Oferece uma resposta linear e suave do acelerador, controlo de tração e efeito de travão-motor reduzidos, para além de regular a suspensão de forma mais dura.

Modo dois

Controla a entrega de potência nas primeiras três mudanças com ajustes médios do controlo de tração HSTC, da suspensão, do travão-motor e da suspensão.

Modo três

Analisa e controla a entrega de potência entre a quarta mudança e a última. Um nível superior do controlo de tração HSTC proporciona melhor tração e estabilidade, para além do aumento do efeito de travão-motor, ao mesmo tempo que ajusta o amortecimento da suspensão para uma afinação mais macia.

Modos de utilizador

Existem dois modos personalizáveis pelo utilizador, totalizando cinco modos de condução. Quando selecionados, os modos um, dois e três da moto podem ser programados de forma independente, a fim de se adaptarem ao estilo e peso do condutor, ao traçado e às condições da pista. Algumas definições podem mesmo ser desativadas, caso assim o deseje.

Suspensão no ponto

Estreia numa moto de produção.

As Fireblade SP e SP2 são as primeiras motos Honda equipadas com suspensão Öhlins S-EC na dianteira e na traseira, utilizando uma forqueta NIX30 de 43 mm e um amortecedor TTX36. Dependendo do modo de suspensão escolhido pelo condutor, este sistema dá a resposta ideal – ajustada automaticamente através da unidade de controlo da suspensão (SCU) – durante a condução normal, as acelerações bruscas, as travagens e as curvas.

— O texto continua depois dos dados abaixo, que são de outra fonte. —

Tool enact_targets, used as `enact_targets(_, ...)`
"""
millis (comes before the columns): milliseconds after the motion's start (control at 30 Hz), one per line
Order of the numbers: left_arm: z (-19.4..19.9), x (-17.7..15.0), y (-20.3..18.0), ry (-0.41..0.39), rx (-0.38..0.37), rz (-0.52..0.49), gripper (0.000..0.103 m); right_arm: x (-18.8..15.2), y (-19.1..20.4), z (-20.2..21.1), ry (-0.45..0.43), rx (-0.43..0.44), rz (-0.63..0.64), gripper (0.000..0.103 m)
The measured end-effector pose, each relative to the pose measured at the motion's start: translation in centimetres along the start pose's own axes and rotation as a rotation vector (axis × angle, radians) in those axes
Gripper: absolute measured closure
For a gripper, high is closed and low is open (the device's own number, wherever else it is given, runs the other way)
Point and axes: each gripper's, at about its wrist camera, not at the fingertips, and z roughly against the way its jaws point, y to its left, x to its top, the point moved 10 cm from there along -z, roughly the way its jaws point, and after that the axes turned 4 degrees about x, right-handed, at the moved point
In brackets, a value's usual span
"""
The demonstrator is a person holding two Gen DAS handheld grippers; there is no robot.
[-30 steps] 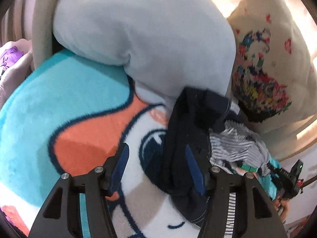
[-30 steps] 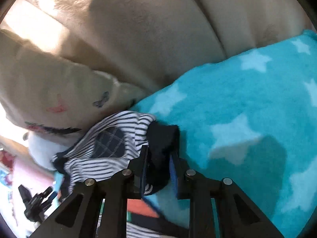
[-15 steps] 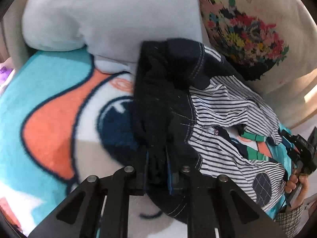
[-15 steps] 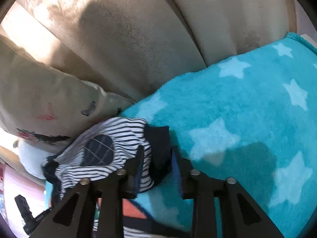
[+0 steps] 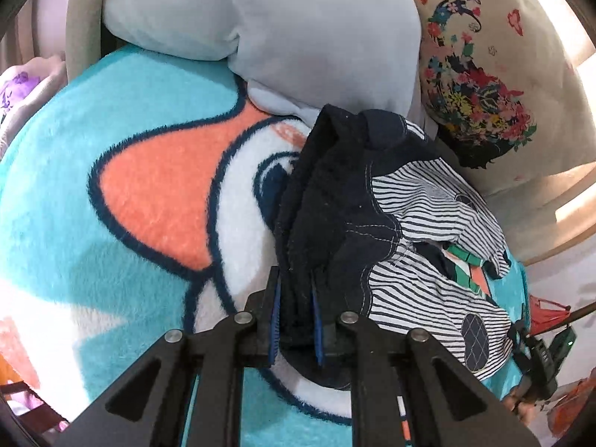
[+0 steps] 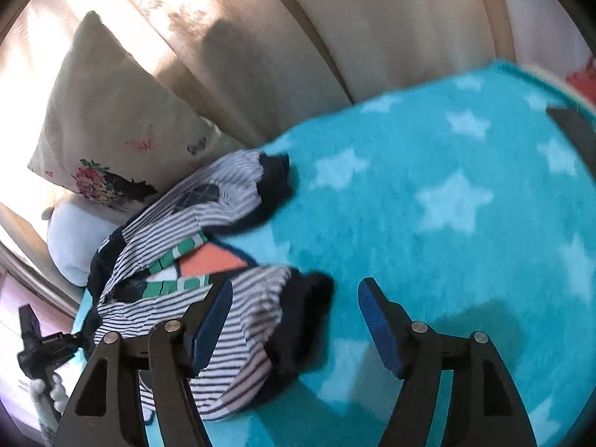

Grande plano do amortecedor Smart-EC.

As espessuras do braço oscilante Unit Pro-link e do sub-quadro foram modificadas, de forma a reduzir o peso. O amortecedor TTX36 Smart-EC (Öhlins) a gás possui regulação em pré-carga, compressão e extensão e tem um curso de 60 mm.

Grande plano das rodas Marchesini.

A dianteira da SP CBR1000RR oferece grande feeling, graças à forqueta NIX130 Öhlins de 43 mm com ajuste de pré-carga, compressão e extensão, com um curso de 120 mm; a SP2 está equipada com rodas Marchesini mais leves.